To learn how to bring the joy, every Pirch employee attends five days of training. What’s perhaps unique is that it focuses on the human aspects and not on nuts-and-bolts skills, such as using the company’s software, which is left to each store to teach. “Our training is about investing in the people who represent the culture we define,” says Sears. “The emotion of the stores emanates from the smiles on people’s faces and the passion they have about serving others. You can’t sustain a culture unless you have a foundation from the training first.”

The process is led by Mark Tomaszewicz, Pirch’s “ambassador of joy” (who’s also in charge of human resources). It explores the company’s 23 “elements of joy” and how those principles should guide actions. “We give permission for people to act differently than in other workplaces,” Tomaszewicz says. “We teach empathy as a business model, whether it’s talking with a colleague or a customer.”

Exercises in gratitude bring out emotional stories, bonding employees. Half a day is spent with the CEO, who gives frank answers to personal questions that can be painful to share, teaching the importance of building trust with customers. Visits are made to different luxury retailers to understand the impact individuals have on a customer’s experience.

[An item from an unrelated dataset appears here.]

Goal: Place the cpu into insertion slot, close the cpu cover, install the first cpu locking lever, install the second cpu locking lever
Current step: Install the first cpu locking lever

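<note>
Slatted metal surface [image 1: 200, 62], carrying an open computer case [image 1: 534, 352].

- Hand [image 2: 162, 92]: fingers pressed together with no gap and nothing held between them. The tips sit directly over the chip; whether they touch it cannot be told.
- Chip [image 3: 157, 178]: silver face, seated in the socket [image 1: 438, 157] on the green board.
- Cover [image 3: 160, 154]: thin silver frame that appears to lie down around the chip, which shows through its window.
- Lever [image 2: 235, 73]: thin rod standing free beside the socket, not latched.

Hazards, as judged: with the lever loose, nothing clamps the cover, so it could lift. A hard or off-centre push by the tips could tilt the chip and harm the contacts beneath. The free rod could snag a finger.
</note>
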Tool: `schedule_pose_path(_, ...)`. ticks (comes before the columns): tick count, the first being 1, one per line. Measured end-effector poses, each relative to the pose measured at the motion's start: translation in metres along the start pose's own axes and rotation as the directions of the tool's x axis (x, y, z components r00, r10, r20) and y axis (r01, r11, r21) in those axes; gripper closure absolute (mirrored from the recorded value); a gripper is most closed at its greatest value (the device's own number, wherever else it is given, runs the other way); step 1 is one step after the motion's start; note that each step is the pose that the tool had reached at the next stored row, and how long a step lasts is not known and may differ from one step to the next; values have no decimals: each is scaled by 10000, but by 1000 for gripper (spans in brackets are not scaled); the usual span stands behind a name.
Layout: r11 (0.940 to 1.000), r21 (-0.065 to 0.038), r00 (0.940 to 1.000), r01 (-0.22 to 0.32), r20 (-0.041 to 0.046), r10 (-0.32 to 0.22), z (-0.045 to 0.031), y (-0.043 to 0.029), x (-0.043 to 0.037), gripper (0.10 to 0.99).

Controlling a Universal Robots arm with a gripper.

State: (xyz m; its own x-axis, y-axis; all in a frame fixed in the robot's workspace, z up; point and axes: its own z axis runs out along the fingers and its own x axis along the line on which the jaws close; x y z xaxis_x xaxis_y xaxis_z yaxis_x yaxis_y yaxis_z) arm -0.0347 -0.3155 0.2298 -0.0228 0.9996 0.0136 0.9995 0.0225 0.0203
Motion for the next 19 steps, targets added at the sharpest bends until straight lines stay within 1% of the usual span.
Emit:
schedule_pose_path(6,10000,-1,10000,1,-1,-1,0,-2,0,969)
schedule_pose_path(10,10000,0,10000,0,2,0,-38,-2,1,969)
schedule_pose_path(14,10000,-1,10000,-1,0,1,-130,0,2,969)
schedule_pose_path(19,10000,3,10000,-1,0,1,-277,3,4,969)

For Steven Loria, an assistant store director in Glendale, Calif., the training was unlike any he’d had. Loria, who has managed CVS (CVS) and Lamps Plus stores and owned a company, says the human focus creates a rare sense of belonging. “When I was interviewed for this job, I was asked, ‘Name three qualities that describe you,’ ” he recalls. (Loria cited empathy, integrity, and love.) “That had nothing to do with my qualifications for a job. But our corporate culture is about who people are, not what skill sets they have. To me, this is not a job. It’s my life, and I live it joyfully every day.”

A version of this article appears in the January 1, 2016 issue of Fortune.